Als „voreilig“ und „wenig repräsentativ“ hat der CDU-Europaabgeordnete Werner Langen die Ergebnisse der EU-Online-Befragung zur Sommerzeitumstellung bezeichnet. Der Parlamentsbeschluss vom Februar 2018, der mit großer Mehrheit gegen die Umstellungsgegner beschlossen worden sei, fordere eine gründliche(!) Bewertung der EU-Kommission und gegebenenfalls einen Vorschlag zur Überarbeitung der Richtlinie von 1984 zur jährlichen europaweiten Zeitumstellung.

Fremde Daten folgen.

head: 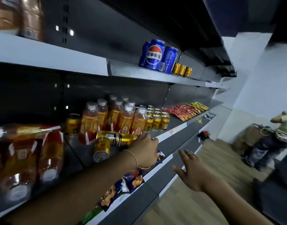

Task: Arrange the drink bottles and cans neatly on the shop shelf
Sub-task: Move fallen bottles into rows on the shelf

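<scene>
Head cam: tipped gold cans on the mid shelf, how I'd grab 'em

Three gold cans are lying on their sides at the front of the middle shelf, centre of frame. They're right in front of the orange bottles, which stand up fine, w/ upright cans just to the right of them.

Left hand is at the right end of the nearest tipped can, touching it, fingers curled. Tbh can't tell if it's actually got hold of it or is just resting there. Right hand hovers off the shelf edge, lower centre-right, fingers spread, holding nothing.

Handling, imo: the cans are prob sealed, so a bit of weight. Walls are stiff and the smooth metal is slippery. They're round too, so they'll roll if nudged. I'd wrap around the mid-body, not pinch the rim, then stand each one on its base. Bottles look like softer plastic & tall enough to tip, so take those around the label and don't bump them while fishing the cans out.
</scene>
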### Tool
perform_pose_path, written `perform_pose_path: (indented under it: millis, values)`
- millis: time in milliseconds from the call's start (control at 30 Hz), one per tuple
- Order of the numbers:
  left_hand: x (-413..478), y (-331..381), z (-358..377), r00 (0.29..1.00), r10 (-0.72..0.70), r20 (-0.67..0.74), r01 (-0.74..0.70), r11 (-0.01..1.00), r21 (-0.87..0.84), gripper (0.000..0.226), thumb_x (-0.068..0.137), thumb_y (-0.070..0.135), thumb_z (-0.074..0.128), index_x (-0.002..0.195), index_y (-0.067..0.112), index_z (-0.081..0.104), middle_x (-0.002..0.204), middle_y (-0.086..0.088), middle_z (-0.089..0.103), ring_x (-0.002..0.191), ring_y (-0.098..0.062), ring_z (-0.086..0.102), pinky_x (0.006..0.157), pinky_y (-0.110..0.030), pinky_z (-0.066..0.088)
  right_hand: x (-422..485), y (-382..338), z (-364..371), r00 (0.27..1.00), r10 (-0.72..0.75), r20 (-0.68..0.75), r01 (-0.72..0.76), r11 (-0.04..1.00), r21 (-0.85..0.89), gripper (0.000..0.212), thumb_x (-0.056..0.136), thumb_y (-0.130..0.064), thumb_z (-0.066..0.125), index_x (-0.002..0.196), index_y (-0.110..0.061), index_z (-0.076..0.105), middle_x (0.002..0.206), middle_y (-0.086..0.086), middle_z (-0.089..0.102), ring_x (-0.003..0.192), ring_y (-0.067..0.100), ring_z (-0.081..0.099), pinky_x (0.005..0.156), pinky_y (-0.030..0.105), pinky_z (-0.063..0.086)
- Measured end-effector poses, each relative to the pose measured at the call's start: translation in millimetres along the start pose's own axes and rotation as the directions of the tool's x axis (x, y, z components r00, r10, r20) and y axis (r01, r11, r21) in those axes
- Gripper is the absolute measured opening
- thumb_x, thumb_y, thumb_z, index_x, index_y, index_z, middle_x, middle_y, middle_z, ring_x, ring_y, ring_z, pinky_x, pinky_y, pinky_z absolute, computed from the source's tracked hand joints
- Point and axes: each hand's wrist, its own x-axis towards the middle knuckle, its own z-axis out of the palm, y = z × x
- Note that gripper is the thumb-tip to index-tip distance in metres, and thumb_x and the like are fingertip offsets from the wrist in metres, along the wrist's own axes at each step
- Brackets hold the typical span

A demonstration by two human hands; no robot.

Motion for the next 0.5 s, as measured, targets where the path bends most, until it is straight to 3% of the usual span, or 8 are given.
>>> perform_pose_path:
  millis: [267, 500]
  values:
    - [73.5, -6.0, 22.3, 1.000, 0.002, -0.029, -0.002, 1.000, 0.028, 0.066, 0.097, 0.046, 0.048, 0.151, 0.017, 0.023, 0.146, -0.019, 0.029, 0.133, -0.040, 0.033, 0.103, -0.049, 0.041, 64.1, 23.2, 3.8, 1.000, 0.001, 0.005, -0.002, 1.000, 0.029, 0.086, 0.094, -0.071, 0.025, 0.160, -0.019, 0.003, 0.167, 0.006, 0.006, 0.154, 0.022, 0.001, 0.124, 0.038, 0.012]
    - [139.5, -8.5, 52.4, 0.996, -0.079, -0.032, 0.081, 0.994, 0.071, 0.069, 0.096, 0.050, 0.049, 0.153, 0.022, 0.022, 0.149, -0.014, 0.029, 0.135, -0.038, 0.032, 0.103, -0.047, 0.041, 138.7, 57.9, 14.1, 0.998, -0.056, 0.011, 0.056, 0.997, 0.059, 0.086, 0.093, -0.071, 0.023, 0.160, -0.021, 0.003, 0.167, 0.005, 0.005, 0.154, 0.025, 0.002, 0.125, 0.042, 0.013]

Wenn jetzt, wie bereits im Februar, gefordert werde, eine baldige oder sofortige Abschaffung auf der Grundlage einer unverbindlichen und einseitigen Onlinebefragung in die Wege zu leiten, dann sei das ein unverantwortlicher Populismus, der dem Mehrheitsbeschluss des Parlaments widerspreche. Zumindest EU-Parlamentarier sollten wissen, dass ein eventueller Vorschlag der EU-Kommission von Parlament und Rat mit Mehrheit beschlossen werden müsste und deshalb Zeit bräuchte.
Selbst wenn das Parlament seine Haltung nach dem “gründlichen“ Bericht ändere und die Abschaffung doch noch unterstütze, seien die Mitgliedsstaaten bisher dazu nicht bereit.  Langen: „Ich wünsche viel Erfolg, wenn die Kampagne im März 2019, also zwei Monate vor der Europawahl, erneut ergebnislos bleiben wird, weil die Mitgliedsstaaten die Vorteile der Sommerzeitumstellung sehen und unterstützen.“
Nach Ansicht von Langen wird eine Entscheidung frühestens nach der nächsten Europawahl zu einer Änderung führen können, nicht aber kurzfristig. Das sei ohnehin sachgerecht und in der EU eher mehrheitsfähig, so Langen.